Days and Nights is a 2013 American drama film directed and written by Christian Camargo. The film is inspired by The Seagull by Anton Chekhov and set in rural New England in the 1980s.

Cast
 Allison Janney - Elizabeth - Movie star
 William Hurt - Herb - Dying brother of Elizabeth
 Ben Whishaw - Eric - Artist - Son of Elizabeth
 Katie Holmes - Alex - Daughter of Elizabeth
 Mark Rylance - Stephen - Ornithologist - Husband of Alex
 Juliet Rylance - Eva - Eric's muse
 Christian Camargo - Peter - Friend of Elizabeth
 Jean Reno - Louis - Family doctor
 Michael Nyqvist - Johan - Caretaker
 Cherry Jones - Mary - Wife of Johan

Reception
, Days and Nights 0% approval rating on Rotten Tomatoes, based on 13 reviews with an average rating of 4.11/10.

Ken Rudolph recognized that the actors were splendid, but the film seemed trite, and pretentious. The film critic Thorsten Krüger considers that Camargo "has nothing to tell and nothing to say."   The film "intends to be profound, but offers too little to be interesting".

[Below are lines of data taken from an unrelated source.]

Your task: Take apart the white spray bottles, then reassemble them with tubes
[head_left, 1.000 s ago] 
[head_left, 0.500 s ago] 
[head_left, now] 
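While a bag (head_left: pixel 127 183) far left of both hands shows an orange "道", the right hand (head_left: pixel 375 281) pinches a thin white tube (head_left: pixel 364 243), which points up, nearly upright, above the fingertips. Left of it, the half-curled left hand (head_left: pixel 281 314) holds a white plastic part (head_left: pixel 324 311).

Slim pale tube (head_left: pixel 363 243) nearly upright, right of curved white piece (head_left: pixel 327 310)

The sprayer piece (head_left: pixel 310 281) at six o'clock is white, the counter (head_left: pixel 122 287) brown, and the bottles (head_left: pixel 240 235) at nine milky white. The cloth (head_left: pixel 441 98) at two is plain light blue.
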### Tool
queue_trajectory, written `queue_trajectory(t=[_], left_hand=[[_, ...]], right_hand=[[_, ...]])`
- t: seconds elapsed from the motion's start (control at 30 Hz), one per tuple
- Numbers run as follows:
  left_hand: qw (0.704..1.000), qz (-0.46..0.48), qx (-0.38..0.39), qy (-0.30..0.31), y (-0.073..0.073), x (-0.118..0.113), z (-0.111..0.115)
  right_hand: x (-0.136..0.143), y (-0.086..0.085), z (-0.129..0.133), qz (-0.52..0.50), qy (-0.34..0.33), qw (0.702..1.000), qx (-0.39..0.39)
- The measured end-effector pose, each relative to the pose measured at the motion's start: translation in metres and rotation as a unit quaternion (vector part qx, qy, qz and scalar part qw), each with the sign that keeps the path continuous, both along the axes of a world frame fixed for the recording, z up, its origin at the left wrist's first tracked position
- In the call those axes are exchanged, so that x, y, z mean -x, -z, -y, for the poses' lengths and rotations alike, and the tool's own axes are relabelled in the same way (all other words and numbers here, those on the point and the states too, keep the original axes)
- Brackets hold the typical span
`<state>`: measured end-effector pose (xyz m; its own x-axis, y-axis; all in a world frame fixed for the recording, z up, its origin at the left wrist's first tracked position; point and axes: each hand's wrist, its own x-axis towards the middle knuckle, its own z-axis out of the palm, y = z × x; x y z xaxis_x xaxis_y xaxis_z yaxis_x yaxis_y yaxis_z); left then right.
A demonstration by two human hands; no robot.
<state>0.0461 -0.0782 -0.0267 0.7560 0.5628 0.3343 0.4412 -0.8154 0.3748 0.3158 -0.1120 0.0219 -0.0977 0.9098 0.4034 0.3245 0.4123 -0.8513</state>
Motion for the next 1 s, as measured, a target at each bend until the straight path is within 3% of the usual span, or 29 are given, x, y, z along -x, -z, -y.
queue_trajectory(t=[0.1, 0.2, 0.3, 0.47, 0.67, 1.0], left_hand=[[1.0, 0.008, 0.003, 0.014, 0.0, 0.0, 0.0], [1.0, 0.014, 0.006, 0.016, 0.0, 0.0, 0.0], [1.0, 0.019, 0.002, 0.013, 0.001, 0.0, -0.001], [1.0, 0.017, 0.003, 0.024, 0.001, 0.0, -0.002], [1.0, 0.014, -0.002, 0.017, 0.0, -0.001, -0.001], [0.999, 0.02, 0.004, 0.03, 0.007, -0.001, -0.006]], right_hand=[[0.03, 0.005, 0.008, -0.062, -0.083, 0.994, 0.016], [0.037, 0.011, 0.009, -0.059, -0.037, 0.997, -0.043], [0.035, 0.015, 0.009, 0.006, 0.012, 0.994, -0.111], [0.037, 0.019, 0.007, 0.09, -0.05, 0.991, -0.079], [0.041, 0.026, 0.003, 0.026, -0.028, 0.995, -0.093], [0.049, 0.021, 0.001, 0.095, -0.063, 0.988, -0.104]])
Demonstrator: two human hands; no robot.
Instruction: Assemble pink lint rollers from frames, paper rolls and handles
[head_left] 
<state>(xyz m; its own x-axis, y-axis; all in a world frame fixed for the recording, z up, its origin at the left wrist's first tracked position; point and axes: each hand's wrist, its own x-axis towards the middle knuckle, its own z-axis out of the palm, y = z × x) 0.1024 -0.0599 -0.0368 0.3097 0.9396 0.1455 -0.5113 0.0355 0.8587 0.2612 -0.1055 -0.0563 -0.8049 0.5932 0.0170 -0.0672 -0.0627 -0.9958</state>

"The cast, so packed with talent that Jean Reno and Cherry Jones barely register, is stuck with stagey dialogue. Juliet Rylance, in the Nina part, has a particularly hard time."

The World Cinema Now Program reviewed the film as: "Anton Chekhov’s The Seagull has seen numerous iterations over the decades, but actor/director Christian Camargo (The Hurt Locker) is able to honor the darkness and depth of this Russian tragedy while relocating it to a Memorial Day weekend in rural New England and putting his own contemporary spin on the material. With a haunting score, lovely cinematography, and strong performances from a remarkable ensemble cast, we see a family come together then fracture apart over the course of one disastrous weekend."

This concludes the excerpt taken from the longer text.